> _Exercise instructions_
Could you reproduce, exactly and alone, the lines running from the one with "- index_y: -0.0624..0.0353" to the end of the data below?

> _Exercise data_
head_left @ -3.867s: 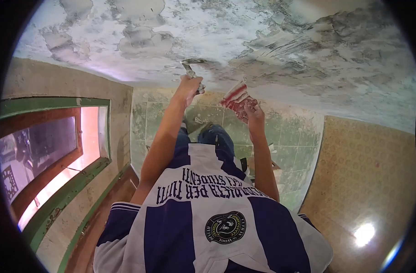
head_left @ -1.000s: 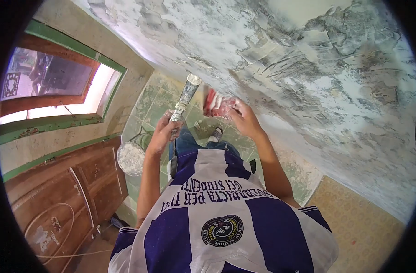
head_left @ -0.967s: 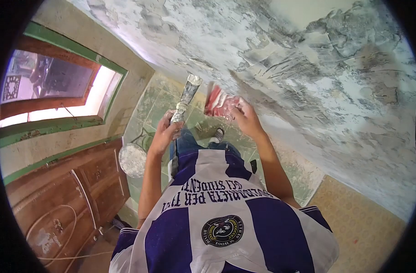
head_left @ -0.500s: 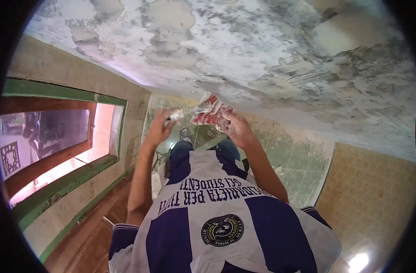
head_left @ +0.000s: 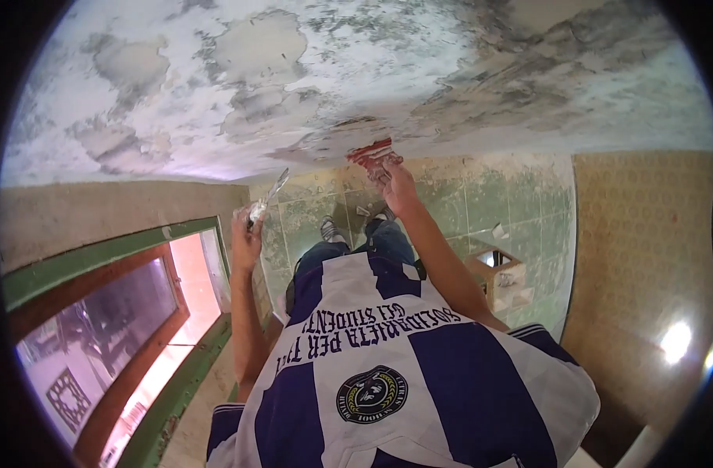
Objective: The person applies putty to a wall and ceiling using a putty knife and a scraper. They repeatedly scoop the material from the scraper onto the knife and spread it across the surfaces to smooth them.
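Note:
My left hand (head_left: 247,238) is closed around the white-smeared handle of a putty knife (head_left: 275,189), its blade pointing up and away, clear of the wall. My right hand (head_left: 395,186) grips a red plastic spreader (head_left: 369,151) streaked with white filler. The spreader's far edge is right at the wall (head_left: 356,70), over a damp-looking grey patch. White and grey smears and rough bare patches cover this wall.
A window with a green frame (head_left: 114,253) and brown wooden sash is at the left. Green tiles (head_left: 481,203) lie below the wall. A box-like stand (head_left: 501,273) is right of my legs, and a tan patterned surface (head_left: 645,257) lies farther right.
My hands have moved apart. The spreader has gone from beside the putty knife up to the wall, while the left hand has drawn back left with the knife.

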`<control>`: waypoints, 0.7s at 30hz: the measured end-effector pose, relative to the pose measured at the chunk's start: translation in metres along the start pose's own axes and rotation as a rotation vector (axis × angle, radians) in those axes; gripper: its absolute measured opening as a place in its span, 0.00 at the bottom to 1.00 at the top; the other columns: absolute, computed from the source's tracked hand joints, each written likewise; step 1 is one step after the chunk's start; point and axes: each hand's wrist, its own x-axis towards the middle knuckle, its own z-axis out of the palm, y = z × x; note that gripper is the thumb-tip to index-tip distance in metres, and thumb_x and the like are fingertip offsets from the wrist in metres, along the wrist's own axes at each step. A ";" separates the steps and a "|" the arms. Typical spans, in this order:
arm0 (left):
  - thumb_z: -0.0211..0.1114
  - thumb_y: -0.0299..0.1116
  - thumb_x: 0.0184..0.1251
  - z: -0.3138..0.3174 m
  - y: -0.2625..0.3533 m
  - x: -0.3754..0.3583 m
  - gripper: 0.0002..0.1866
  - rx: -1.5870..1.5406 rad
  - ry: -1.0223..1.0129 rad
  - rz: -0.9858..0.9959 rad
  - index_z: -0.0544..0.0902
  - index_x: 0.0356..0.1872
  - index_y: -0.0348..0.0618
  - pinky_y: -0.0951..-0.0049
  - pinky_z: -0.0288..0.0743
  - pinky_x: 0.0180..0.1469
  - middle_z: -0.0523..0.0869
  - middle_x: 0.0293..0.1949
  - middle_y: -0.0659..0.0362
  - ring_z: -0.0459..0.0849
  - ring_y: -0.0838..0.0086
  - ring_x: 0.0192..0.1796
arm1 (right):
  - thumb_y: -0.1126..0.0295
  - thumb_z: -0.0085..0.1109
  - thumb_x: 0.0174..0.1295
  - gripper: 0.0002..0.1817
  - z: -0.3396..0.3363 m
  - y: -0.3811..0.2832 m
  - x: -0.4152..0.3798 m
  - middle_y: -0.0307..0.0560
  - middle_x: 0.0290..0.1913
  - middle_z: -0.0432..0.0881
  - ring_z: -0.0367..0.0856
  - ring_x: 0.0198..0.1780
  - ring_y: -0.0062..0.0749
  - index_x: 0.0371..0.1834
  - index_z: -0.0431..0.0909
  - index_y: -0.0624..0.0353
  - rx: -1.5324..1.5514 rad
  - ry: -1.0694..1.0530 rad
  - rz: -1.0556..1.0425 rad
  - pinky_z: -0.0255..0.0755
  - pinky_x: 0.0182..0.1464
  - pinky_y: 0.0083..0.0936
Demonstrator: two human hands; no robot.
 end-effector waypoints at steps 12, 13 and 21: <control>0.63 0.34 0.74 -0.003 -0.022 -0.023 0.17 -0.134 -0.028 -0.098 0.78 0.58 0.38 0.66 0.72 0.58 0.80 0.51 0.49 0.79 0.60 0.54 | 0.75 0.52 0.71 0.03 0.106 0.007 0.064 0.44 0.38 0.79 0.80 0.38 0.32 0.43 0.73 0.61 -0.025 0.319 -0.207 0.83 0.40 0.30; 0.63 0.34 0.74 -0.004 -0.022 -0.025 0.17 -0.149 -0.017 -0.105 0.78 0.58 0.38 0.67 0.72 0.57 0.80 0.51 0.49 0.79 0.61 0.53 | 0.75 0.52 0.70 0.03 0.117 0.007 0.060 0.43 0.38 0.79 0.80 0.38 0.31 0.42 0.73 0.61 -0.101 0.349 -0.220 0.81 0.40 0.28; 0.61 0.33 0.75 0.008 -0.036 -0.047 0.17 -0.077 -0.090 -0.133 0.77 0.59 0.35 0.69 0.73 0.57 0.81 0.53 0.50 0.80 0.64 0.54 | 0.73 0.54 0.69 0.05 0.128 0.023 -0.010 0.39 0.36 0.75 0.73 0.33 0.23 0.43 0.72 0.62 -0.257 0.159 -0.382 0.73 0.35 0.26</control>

> _Task solution_
  - index_y: -0.0624..0.0353
  - rx: -1.5324..1.5514 rad
  - ry: -1.0694..1.0530 rad
  - rz: -1.0556..1.0425 rad
  - pinky_z: -0.0255..0.0755
  - pinky_x: 0.0182..0.1464
  - pinky_y: 0.0083..0.0936
Demonstrator: two human hands; no robot.
 end-effector waypoints at steps 12, 13 and 21: <control>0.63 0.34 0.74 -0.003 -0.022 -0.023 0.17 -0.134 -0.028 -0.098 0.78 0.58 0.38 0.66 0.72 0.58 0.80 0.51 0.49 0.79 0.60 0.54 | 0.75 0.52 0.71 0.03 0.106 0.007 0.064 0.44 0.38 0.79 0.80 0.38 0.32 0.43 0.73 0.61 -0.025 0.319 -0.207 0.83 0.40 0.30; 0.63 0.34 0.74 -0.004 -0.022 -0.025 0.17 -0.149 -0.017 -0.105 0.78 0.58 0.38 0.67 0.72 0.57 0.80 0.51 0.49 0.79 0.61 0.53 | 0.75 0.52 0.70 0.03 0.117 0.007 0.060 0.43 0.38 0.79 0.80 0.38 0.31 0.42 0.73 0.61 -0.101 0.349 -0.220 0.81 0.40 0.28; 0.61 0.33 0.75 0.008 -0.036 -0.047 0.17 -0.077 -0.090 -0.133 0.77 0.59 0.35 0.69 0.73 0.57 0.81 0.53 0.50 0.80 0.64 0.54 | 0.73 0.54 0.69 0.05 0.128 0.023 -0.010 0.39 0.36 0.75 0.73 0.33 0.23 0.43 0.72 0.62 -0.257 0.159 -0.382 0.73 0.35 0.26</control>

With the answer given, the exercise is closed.